• [Task requirements] The whole listing below should be printed again exactly, with no images.

• [Material provided]
▽

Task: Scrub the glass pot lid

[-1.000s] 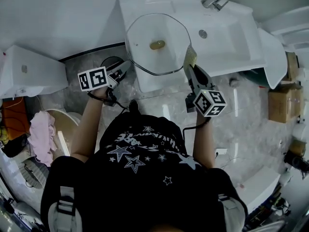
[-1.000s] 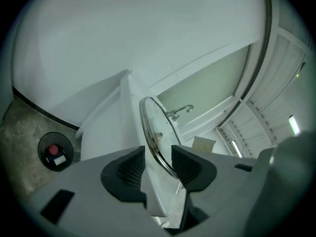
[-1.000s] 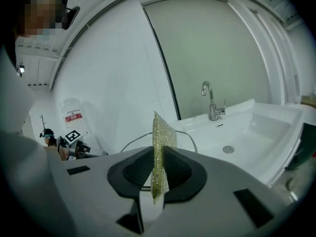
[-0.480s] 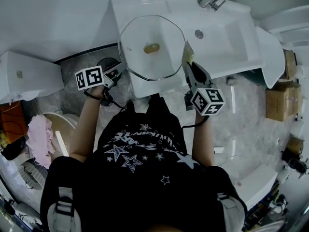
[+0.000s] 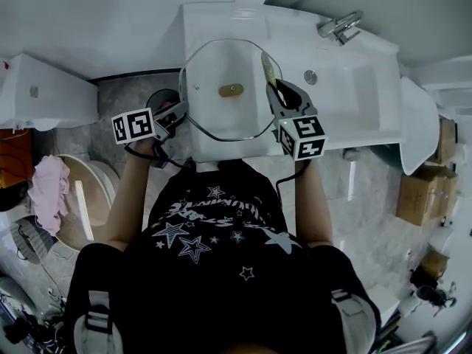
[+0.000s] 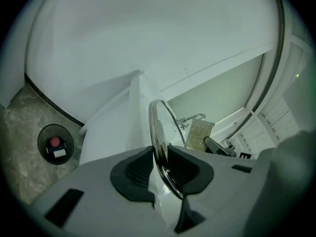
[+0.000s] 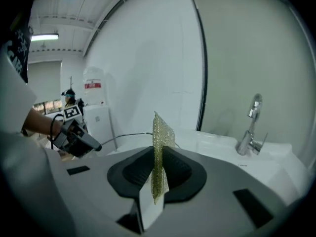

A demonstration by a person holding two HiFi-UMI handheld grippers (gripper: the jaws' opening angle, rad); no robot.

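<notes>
The glass pot lid (image 5: 214, 113), with a brass knob (image 5: 231, 90), is over the left part of the white sink unit (image 5: 354, 105). My left gripper (image 5: 179, 111) is at its left edge. In the left gripper view the metal rim (image 6: 157, 132) runs between the dark pads (image 6: 137, 171); the jaws have just been closing, and my left gripper (image 6: 160, 158) now presses on the rim. My right gripper (image 5: 274, 87) is shut on a gold mesh scrub pad (image 5: 268, 68), held upright over the lid's right side. In the right gripper view the scrub pad (image 7: 161, 137) stands edge-on in my right gripper (image 7: 157, 157).
A chrome faucet (image 5: 338, 25) and the basin's drain (image 5: 310, 77) lie right of the lid. On the floor to the left are a black round bin (image 6: 56, 144), a white cabinet (image 5: 44, 98) and a pink cloth (image 5: 46, 186). Cardboard boxes (image 5: 420, 194) stand at right.
My right gripper has swung left with the scrub pad, from beside the lid's right edge to over the lid. The left jaws have closed onto the lid's rim.
</notes>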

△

• [Expected output]
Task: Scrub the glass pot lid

[-1.000s] 
[-1.000s] 
[-1.000s] 
[-0.480s] 
[+0.000s] 
[+0.000s] 
[+0.000s] 

A demonstration by a person holding two HiFi-UMI handheld grippers (gripper: the jaws' opening angle, rad); no robot.

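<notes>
The glass pot lid (image 5: 214, 113), with a brass knob (image 5: 231, 90), is over the left part of the white sink unit (image 5: 354, 105). My left gripper (image 5: 179, 111) is at its left edge. In the left gripper view the metal rim (image 6: 157, 132) runs between the dark pads (image 6: 137, 171); the jaws have just been closing, and my left gripper (image 6: 160, 158) now presses on the rim. My right gripper (image 5: 274, 87) is shut on a gold mesh scrub pad (image 5: 268, 68), held upright over the lid's right side. In the right gripper view the scrub pad (image 7: 161, 137) stands edge-on in my right gripper (image 7: 157, 157).
A chrome faucet (image 5: 338, 25) and the basin's drain (image 5: 310, 77) lie right of the lid. On the floor to the left are a black round bin (image 6: 56, 144), a white cabinet (image 5: 44, 98) and a pink cloth (image 5: 46, 186). Cardboard boxes (image 5: 420, 194) stand at right.
My right gripper has swung left with the scrub pad, from beside the lid's right edge to over the lid. The left jaws have closed onto the lid's rim.
</notes>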

The response is complete as it stands.